Arduino Platform - SIMON Game Implementation

4.80/5 (26 votes)
27 Oct 2009CPOL4 min read 97.1K   669  
Using the Arduino platform for a SIMON game implementation.

Arduino Simon Schematic

Introduction

Having been a CodeProject member for several years, and not having got round to ever publishing an article, left me feeling a bit disappointed in myself. I have thought many a time on what kind of article I can produce. Then after coming across some great articles by jeffb42 here on CodeProject, my problem was solved.

I started playing with the Arduino hardware platform about two months ago, after looking for something suitable for a couple of projects I had in mind for use in the house. In order to get to the stage of being able to make use of the device, I had to first get to know its capabilities.

This article will be looking at how to overcame the problem of running a SIMON game clone using the Arduino platform, as this demonstrates methods of dealing with the main application Loop constraint and code reuse on this hardware platform.
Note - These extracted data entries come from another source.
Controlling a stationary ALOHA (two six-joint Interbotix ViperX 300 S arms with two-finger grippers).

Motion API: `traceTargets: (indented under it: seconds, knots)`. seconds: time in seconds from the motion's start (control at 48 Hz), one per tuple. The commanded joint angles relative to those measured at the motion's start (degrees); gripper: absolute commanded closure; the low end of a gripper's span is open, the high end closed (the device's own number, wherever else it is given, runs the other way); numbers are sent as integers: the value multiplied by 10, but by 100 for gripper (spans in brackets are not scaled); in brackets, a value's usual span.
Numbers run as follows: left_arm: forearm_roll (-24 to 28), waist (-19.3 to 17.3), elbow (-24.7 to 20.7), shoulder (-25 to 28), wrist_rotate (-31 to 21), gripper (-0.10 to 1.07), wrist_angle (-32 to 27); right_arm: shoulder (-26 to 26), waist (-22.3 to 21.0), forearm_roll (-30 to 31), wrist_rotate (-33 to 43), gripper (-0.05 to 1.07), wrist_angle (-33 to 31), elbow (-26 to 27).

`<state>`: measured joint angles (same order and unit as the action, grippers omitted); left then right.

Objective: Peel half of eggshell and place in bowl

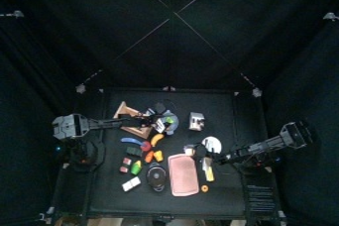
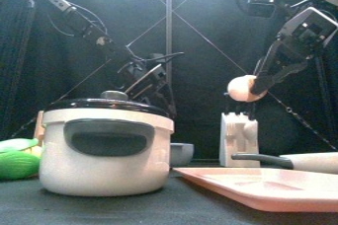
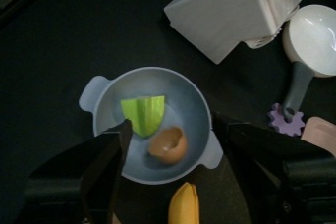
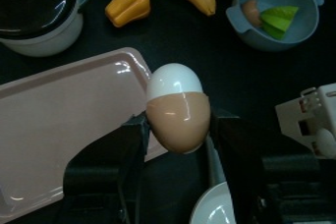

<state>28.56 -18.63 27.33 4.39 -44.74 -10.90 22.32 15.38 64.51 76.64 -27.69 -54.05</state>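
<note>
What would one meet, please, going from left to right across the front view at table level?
Green vegetable piece → white toy cooker with black lid → white slotted rack → pink plastic tray.

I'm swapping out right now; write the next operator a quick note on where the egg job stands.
Left gripper: jaws open, empty, over the bowl.
Right gripper: jaws shut on the egg, held in the air above the pink tray; its white top is bare, and the brown shell covers only the lower half.
Bowl: holds a brown shell half beside a green piece.
Done: half the shell is peeled and in the bowl.
Left: draw the left arm clear; the task asks nothing more of the egg.
</note>
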Motion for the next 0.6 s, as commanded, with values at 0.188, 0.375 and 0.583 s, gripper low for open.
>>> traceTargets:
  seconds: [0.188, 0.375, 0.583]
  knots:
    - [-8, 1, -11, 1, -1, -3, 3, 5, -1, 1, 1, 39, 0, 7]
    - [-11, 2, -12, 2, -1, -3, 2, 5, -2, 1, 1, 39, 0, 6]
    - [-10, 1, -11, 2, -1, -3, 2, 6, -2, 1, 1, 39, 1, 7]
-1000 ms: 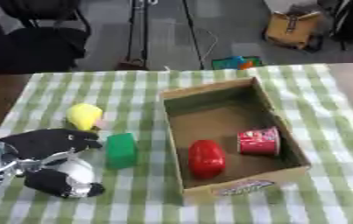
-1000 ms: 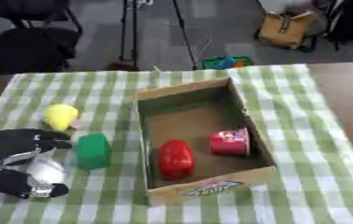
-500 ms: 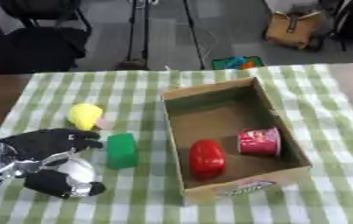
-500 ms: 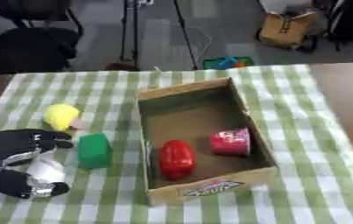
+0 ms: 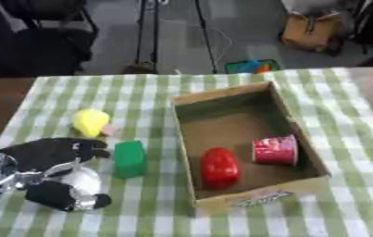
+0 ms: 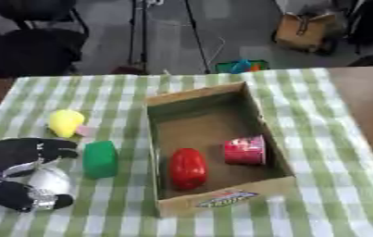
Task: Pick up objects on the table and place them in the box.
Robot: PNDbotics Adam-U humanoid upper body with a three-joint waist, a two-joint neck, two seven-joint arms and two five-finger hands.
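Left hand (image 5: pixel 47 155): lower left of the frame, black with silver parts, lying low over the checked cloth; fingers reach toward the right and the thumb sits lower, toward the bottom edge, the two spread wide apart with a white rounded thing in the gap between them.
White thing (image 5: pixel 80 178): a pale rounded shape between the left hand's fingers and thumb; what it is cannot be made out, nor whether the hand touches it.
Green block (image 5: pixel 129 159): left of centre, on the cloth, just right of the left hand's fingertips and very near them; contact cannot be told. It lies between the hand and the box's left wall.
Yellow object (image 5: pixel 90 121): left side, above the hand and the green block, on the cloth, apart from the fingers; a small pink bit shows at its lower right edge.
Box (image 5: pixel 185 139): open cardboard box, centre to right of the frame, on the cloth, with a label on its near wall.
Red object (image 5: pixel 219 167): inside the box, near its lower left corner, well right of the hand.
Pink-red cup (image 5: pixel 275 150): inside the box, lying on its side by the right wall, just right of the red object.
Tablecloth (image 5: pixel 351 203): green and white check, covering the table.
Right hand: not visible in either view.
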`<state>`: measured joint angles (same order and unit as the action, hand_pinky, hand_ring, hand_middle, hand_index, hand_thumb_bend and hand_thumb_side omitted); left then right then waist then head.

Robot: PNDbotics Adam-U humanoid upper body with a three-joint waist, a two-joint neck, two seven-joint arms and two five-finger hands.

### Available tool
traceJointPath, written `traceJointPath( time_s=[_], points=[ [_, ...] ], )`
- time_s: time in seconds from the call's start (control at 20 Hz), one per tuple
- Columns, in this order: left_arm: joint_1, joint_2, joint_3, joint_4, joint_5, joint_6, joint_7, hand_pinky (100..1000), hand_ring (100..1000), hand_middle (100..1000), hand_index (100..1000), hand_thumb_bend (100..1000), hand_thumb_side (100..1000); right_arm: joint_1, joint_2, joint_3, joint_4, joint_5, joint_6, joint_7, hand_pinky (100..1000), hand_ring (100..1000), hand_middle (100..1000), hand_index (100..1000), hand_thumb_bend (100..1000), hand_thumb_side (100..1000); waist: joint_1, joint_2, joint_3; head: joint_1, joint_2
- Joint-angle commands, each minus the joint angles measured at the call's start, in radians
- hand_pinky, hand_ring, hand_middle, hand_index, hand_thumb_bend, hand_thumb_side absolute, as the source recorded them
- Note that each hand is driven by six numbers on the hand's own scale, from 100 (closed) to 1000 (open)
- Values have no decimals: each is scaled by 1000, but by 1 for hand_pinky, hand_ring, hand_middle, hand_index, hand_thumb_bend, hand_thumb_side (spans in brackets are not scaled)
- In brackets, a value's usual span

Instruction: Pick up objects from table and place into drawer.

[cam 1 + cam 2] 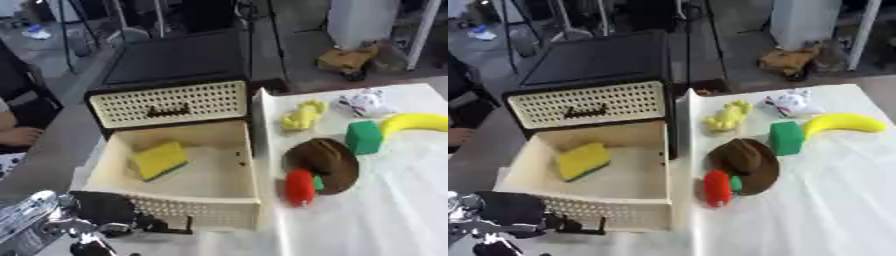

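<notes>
1. The left robot hand (96,212) sits at the lower left corner, just before the front wall of the open drawer (188,207); whether its fingers are curled or straight cannot be told (only a dark bulk and silver joints show).
2. Up and right of the robot hand, a yellow sponge (158,160) lies inside the drawer, towards its left side; behind the drawer stands the black cabinet (175,60) with a second, closed cream drawer front (168,104).
3. Further right, on the white-covered desk (376,215): a red object (299,187) touching a brown hat (325,162); beyond them a yellow toy (303,115), a green block (362,137), a banana (415,121) and a white toy (365,103).
</notes>
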<state>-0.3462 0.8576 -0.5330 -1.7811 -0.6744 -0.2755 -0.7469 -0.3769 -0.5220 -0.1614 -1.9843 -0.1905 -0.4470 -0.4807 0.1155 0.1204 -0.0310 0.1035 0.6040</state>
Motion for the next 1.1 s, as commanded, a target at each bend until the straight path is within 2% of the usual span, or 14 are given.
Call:
traceJointPath(
  time_s=[0.05, 0.25, 0.4, 0.55, 0.65, 0.9, 1.1],
  points=[
    [-7, 27, -2, -32, -22, -43, 1, 100, 100, 154, 1000, 100, 569, -7, -14, -8, -16, 5, 4, 0, 703, 798, 740, 809, 100, 1000, -2, -8, 3, 0, 4],
    [-12, 40, 5, -60, -64, -94, 11, 100, 100, 152, 1000, 100, 532, -6, -13, -7, -16, 5, 7, 1, 704, 798, 739, 809, 100, 1000, -1, -11, 5, -1, 5],
    [-18, 50, 0, -60, -92, -130, -1, 100, 100, 151, 989, 100, 537, -5, -13, -7, -16, 5, 8, 2, 704, 798, 739, 809, 100, 1000, 0, -13, 5, 0, 4],
    [-17, 58, -7, -28, -59, -115, -33, 100, 100, 147, 971, 100, 584, -3, -13, -6, -16, 5, 10, 2, 704, 799, 739, 808, 100, 1000, 3, -15, 4, 1, 4],
    [-17, 60, -16, 2, 3, -65, -72, 100, 100, 146, 984, 100, 618, -3, -13, -5, -16, 6, 12, 3, 704, 799, 739, 807, 100, 1000, 5, -16, 3, 3, 5],
    [-19, 60, -38, 33, 181, 131, -155, 100, 100, 144, 1000, 100, 674, -3, -12, -5, -16, 7, 16, 4, 704, 799, 738, 807, 100, 1000, 11, -16, -3, 4, 4],
    [-15, 61, -54, 27, 227, 211, -160, 100, 100, 142, 1000, 100, 696, -4, -12, -6, -16, 7, 18, 3, 703, 799, 738, 806, 100, 1000, 13, -14, -7, 6, 2]
  ],
)
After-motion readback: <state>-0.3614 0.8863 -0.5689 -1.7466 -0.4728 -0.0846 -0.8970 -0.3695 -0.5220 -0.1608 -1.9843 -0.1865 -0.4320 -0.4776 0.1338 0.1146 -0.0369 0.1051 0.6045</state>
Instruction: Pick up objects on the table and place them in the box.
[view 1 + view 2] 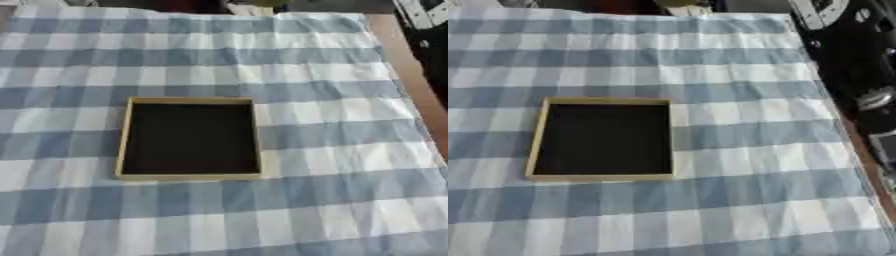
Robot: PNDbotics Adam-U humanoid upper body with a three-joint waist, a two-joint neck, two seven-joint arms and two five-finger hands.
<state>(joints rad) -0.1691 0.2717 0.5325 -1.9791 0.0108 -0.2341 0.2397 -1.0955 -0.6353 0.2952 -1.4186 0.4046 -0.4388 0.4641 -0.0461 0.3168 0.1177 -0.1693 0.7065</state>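
Note:
A shallow box with a pale wooden rim (188,176) lies flat on the checked cloth, left of the middle in both views. Its inside (191,137) is dark and I make out nothing in it. No loose object shows on the cloth around it. Neither hand shows in either view. In the right eye view, black arm parts (855,55) with a silver joint (875,97) stand beyond the table's right edge, apart from the box.
A blue and white checked cloth (341,150) covers the table. The brown table edge (413,67) runs down the right side. A white and black thing (820,11) sits at the far right corner.

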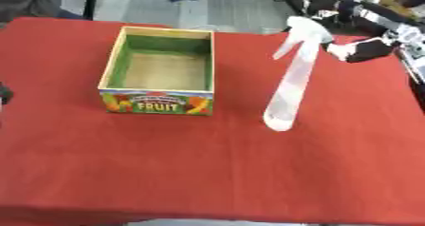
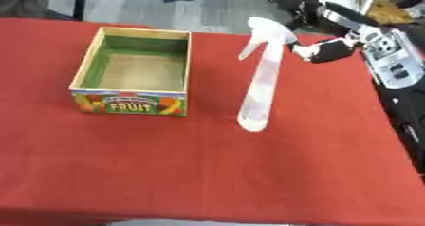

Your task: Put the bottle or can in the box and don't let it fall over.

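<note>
Tall, light, top-heavy spray bottle (image 2: 259, 85) — tips easily; right hand (image 2: 319, 49) sits beside its head, grip unclear — better held mid-body.

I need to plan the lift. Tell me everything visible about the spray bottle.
The spray bottle is tall, slim and pale, translucent-looking, with a white trigger head on top. It stands on the red table, right of the open fruit box, apart from it. The right hand is beside its head; contact is unclear.
</note>
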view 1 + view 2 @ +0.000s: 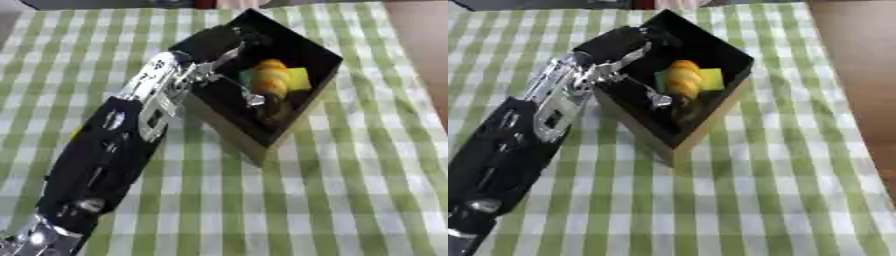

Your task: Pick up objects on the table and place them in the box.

For those of you not familiar with SIMON, this was an early electronics game from the 70's, where the user basically had to repeat back a sequence to the console to progress to the next level. In my implementation of the game, the user can play the Progressive Mode, where the game re-uses the previous level as the start of the next level before adding a random step at the end, or Random Mode, where every level of the game produces a new random sequence, each step longer than the previous.

jeffb42's Introduction to Arduino and Interfacing with LCD articles provide more details on the Arduino platform specifics, and on my website, I have various examples of some of the IO basics, so there is no need to repeat this here.

Background

The challenge to building this game on the Arduino is the way in which the platform works. Within the source code, there are three areas in which to place code: the initialisation area, the setup method, and the loop method. These are executed in that order.

C++
//initialisation section
// Library references and variable/constant declarations contained here

void setup()
{
    //This method runs once
    //Hardware allocation done here e.g. input/output pin directions
}

void loop()
{
    //This method will run until power is removed or a new program is 
    //uploaded to the platform
}

The challenge is being able to make the code operate in such a way that a game can be played over and over again, in either of the two modes, without ever leaving a never ending loop.

Using the Code

The schematic of the hardware requirements is included in the download file, as well as the source code. If you own the necessary components, you can build the game and upload the code to the Arduino to make it work. Alternatively, if you are just starting out with the platform or something similar, the code may provide you with ideas on how to achieve similar goals in your own projects.

The Game Structure

We need to be able to keep the game code running within an endless loop, and one method to achieve this is by using flags. Boolean variables which are either True or False is one of the easiest ways to achieve this. Looking at how the game works, there are a few basic flags that are required. They hold the state of the game, i.e., has it started, has it been played, and if the game is now over. A couple of other variables are also required to keep track of what the sequence of steps generated is and what level the user is currently on. These requirements as well as the hardware pin allocations are identified in the initialisation section of the code:

C++
#include <LiquidCrystal.h>


//initialise the library with the numbers of the interface pins
LiquidCrystal lcd(13,12,11,10,9,8);

int userInput = 0;      //Analog pin for user input from buttons
int led1 = 2;           //LED 1
int led2 = 3;           //LED 2
int led3 = 4;           //LED 3
int led4 = 5;           //LED 4
int speaker = 6;        //Speaker

//Game Stats
boolean started = false;    //Has the game started yet
boolean gameover = false;   //Has the game ended
int level = 0;              //What level is the user on (Score at end = level -1)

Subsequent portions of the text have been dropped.